In this project, I implemented a search engine system, which includes building a database by crawling URLs and performing various types of search queries on the data. Search results are sorted by relevance, determined by the number of occurrences of the search terms on the web page. The search can also be performed over the network using the TCP protocol.
In planning the project, efforts were made to separate the various classes as much as possible using interfaces so that object transfer is done only through interfaces. Several design patterns were also used, including singleton, factory, command, and proxy.
-
The data module consists of the database itself, which inherits from two different interfaces: set_data and get_data, which provide precise access to building and retrieving data from the database.
-
The crawl module encompasses the entire area of building the database.
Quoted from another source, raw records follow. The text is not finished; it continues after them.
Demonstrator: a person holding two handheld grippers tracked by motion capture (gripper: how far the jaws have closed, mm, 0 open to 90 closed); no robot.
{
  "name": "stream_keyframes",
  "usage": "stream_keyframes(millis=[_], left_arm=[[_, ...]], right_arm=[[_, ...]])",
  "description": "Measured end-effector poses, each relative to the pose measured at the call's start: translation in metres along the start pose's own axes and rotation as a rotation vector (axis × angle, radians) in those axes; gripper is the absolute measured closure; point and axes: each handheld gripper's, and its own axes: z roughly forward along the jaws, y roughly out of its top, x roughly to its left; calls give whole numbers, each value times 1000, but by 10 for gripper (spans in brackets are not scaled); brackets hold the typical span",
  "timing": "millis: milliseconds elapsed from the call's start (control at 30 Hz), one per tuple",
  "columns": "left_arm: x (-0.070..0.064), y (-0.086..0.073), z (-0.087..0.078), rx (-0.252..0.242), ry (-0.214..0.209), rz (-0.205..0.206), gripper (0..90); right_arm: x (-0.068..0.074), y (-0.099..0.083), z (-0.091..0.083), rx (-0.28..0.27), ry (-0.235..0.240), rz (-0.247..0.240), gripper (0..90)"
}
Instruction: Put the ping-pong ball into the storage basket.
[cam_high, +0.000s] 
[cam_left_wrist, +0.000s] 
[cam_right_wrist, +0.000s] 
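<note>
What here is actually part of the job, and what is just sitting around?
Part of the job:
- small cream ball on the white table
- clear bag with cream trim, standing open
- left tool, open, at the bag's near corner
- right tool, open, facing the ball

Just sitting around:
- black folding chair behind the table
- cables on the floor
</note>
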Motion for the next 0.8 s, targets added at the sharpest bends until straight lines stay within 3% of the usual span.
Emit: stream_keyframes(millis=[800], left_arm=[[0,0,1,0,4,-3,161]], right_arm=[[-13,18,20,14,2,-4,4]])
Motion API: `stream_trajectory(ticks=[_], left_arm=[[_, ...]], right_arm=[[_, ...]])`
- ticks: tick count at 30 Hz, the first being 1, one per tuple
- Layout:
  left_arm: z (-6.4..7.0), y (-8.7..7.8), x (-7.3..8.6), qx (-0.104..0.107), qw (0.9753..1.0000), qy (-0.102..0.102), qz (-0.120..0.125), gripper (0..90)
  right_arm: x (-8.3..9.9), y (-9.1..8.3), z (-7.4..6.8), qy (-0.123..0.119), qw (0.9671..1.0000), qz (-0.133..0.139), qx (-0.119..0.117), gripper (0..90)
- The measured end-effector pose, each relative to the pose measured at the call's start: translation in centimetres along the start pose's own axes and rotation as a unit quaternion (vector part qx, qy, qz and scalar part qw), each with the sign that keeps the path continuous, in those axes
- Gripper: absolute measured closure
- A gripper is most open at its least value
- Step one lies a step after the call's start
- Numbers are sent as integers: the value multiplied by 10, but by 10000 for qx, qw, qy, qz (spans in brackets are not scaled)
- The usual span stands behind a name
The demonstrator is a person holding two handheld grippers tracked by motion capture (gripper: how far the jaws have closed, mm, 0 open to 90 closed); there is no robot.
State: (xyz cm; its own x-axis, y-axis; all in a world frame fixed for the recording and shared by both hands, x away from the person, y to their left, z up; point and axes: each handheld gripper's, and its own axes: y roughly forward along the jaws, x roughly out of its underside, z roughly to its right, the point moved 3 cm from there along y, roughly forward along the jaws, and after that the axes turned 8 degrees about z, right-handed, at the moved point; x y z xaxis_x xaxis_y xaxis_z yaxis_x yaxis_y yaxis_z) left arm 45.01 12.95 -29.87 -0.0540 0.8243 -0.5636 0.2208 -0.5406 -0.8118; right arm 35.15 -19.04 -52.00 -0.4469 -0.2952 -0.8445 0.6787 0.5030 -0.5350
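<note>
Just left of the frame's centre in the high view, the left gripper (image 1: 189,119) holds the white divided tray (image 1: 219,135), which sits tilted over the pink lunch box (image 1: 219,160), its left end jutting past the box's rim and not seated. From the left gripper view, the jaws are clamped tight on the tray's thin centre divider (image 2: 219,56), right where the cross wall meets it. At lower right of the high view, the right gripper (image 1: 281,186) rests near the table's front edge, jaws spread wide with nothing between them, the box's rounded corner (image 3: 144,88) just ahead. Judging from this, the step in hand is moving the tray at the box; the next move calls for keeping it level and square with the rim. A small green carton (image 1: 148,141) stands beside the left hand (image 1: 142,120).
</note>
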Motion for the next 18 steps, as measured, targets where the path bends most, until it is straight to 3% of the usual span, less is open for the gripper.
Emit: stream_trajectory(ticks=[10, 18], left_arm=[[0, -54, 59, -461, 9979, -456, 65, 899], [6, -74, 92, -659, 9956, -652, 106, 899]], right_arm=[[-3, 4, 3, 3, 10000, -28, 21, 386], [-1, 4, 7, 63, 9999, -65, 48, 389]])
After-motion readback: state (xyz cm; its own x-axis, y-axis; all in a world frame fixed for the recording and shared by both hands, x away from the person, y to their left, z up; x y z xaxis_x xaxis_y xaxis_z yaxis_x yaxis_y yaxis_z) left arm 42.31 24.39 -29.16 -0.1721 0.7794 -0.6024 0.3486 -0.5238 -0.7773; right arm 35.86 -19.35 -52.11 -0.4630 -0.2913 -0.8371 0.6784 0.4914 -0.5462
At the beginning of the process, the crawler class receives from the configuration file the URLs, the number of pages the software is requested to scan, and other various conditions, and iteratively performs the crawling process. At each stage, one web page is sent for analysis and data processing.
-
The search module handles the search area. The software supports three different types of search: search by a single word, search by multiple words, and search when certain words are not present. In the first stage, a searcher object is created, loaded with the relevant query, and passed to the search_factory class, which identifies which search type each query belongs to and instantiates the appropriate search class accordingly.
-
In order to enable receiving queries from remote servers, the TCP module was built, which is divided into client_tcp and server_tcp, and a complete server-client module was implemented to enable bidirectional data transfer from the client to the server and vice versa. Using the proxy pattern, the TUI interface creates a suitable client_searcher object, which is unique in that it does not perform the query itself, but sends the query via the TCP protocol to the tcp_searcher object, which performs the query and returns the results through the network protocol.